3) Lower sensitivity to rate rises and income shocks
If rates rise (or your bond has a variable rate), a smaller outstanding balance reduces how much a rate increase raises your monthly interest or shortens the margin for error when your income drops.
4) Better retirement and life planning
No bond payment in retirement = predictable, lower fixed expenses and less stress on pension income. That makes retirement planning simpler and often more secure.
5) Psychological and lifestyle value
There’s real peace-of-mind value in owning your home sooner — less daily stress, fewer decisions constrained by a monthly bond, and a stronger sense of financial freedom. That’s intangible but important.
Important trade-offs and checks (don’t skip these)
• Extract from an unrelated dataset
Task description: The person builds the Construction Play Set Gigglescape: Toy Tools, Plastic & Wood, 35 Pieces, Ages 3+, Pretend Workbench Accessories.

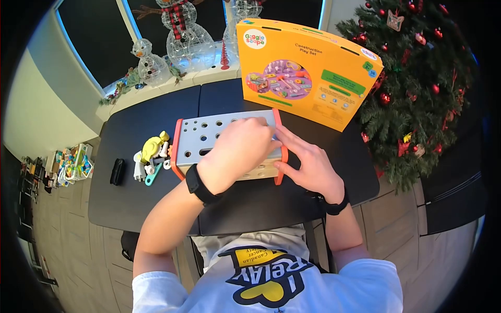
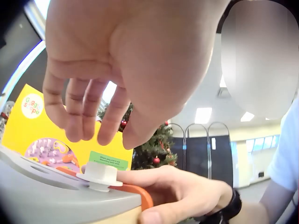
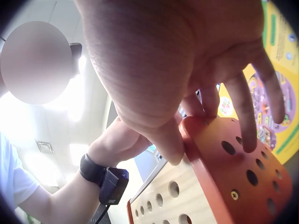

Paying the bond early isn’t always automatically the best move — you must compare the opportunity cost:
-
Prepayment penalties and admin rules
- Some bonds have fees or limits on how much you can repay early, or require admin to apply extras to principal. Always confirm the lender’s terms.
-
Opportunity cost of other investments
- If you can plausibly earn a higher after-tax, after-fees return by investing (or by paying off higher-interest debt first), investing that money might make more financial sense than prepaying the bond.
- A simple rule of thumb: if your mortgage interest rate is higher than the after-tax return you reasonably expect from alternate investments, prepaying is attractive.
-
Liquidity / emergency fund
- Don’t deplete your emergency savings. Bonds are long-term — if you drain liquid cash to prepay and then need money, you may have to borrow at higher rates.
-
Other debts
- Prioritise paying off higher-interest unsecured debts (credit cards, personal loans) before accelerating a low-rate mortgage.
-
Tax considerations / investment property
- Tax rules differ by country. In many places, interest on owner-occupied mortgages is not tax-deductible but interest on investment properties is. Check local tax rules before making decisions dependent on tax deductions.
-
If you’re fixed-rate
- Fixed-rate bonds sometimes have stronger penalties for early repayment — check whether prepaying is cheap or expensive for your contract.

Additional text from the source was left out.